Corps étrangers

Corps étrangers de Stéphanie Marchais, mise en scène de Thibault Rossigneux.

 La scène exhale une odeur d’humus et de cave. Dans l’ombre,  se profile une silhouette difforme. O’Weill, un géant « né tordu », erre dans le brouillard des bas quartiers de la ville. A ses trousses, Hunter, un médecin fasciné par l’immense squelette qu’il devine sous la peau de sa proie : «Un homme de cette taille est contraire à la nature et il est de mon devoir d’en alerter mes contemporains. De les informer sur le dedans du monstre. ».
Il veut savoir s’il a une âme,  et si elle est semblable aux autres.

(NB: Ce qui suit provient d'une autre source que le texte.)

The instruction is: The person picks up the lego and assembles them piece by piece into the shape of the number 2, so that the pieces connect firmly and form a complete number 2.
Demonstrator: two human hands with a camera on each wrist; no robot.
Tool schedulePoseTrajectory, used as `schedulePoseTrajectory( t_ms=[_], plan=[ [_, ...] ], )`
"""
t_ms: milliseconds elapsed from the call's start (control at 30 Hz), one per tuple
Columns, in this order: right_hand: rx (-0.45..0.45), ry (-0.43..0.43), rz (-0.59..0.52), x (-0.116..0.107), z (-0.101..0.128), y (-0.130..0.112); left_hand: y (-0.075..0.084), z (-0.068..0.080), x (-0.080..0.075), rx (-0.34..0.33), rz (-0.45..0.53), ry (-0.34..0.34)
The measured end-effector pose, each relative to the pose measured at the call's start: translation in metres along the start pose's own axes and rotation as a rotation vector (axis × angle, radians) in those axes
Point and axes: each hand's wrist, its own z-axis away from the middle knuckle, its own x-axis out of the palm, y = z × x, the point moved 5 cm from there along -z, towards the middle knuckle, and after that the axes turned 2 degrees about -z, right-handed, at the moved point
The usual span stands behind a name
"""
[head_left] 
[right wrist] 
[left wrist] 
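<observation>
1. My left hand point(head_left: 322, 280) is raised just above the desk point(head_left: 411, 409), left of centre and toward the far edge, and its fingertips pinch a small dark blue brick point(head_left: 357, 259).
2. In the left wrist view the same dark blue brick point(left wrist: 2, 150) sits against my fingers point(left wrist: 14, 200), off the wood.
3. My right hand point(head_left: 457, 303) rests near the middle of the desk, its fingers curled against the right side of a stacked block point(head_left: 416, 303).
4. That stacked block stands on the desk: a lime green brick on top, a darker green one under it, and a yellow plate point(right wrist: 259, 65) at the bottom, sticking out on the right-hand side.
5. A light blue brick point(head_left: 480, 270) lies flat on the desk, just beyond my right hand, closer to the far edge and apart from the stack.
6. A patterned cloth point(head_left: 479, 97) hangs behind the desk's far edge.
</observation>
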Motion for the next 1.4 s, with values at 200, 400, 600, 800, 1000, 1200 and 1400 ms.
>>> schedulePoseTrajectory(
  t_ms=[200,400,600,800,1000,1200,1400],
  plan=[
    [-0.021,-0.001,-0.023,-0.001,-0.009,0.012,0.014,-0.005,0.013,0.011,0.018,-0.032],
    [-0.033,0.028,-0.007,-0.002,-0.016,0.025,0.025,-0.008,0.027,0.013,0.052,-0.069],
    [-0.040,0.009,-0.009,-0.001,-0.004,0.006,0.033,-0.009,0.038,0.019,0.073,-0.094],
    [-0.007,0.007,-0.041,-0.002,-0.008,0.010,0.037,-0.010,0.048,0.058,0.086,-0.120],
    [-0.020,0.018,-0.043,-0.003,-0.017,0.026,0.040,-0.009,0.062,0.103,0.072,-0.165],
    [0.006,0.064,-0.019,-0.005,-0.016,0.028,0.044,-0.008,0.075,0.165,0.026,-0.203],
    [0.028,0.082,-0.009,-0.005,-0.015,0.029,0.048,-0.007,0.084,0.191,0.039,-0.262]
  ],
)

Son obsession le taraude et il soudoie Mac Moose, voisin d’O’ Weill, herboriste, pourvoyeur de cadavres pour la science,  afin d’en obtenir le corps au plus vite.Dans la langue charnue, rythmée et poétique qui est la sienne, Stéphanie Marchais propose une fable qui rejoint les figures des contes populaires. L’ogre n’est pas celui qu’on croit : le bon géant joue aux cailloux blancs avec la  fille de Hunter,  tandis que les monstres de la cupidité et de la folie complotent à sa perte.
Dans cette atmosphère crépusculaire, il semble tout naturel que le fantôme de sa fille, morte à dix ans,  hante, en chair et en os, le cœur du géant. Ou qu’un robot humanoïde parlant, qu’on utilise pour la formation des médecins, joue le rôle d’une prostituée rousse.
Thibault Rossigneux se plaît depuis des années à faire se croiser le champ du théâtre et celui des sciences, en favorisant des rencontres entre chercheurs et auteurs de théâtre. Avec cette pièce, il trouve de quoi nourrir son intérêt pour les deux disciplines. Il met en images l’univers étrange et fantastique de Stéphanie Marchais en le situant à mi-chemin entre une Angleterre à la Dickens et une sophistication ultra-contemporaine. Le polyester et une machinerie complexe cohabitent avec la tourbe du plateau, les branchages et les têtes d’animaux naturalisés de Mac Mosse, ou le vieux Traité d’anatomie de Hunter, créant un décalage onirique.
Les acteurs s’emparent avec justesse et jubilation de ce texte foisonnant : Philippe Girard, contrefait et juché sur des cothurnes de dix-huit cms, incarne avec poésie un personnage lunaire et pétri de chagrin mais sagement résigné. Daniel Blanchard est une sorte de sorcier mercenaire qui se vend au plus offrant. Mais on regrette le jeu  trop outré de Laurent Charpentier en Hunter.
Malgré quelques longueurs, il faut voir Corps étrangers pour l’originalité de la mise en scène et de l’écriture.

 Mireille Davidovici

 Théâtre de la Tempête, Cartoucherie T : 01 43 28 36 36  jusqu’au 16 février www. la tempête.fr ; le 18 mars à la Faïencerie de Creil 60100 Creil  T. 03 44 24 95 70  et le 20 mai aux ATP des Vosges, à Epinal T. 03 29 82 00 25 www.le sensdesmots.eu 

 Corps étrangers  est publié par Quartett Editions, 2010.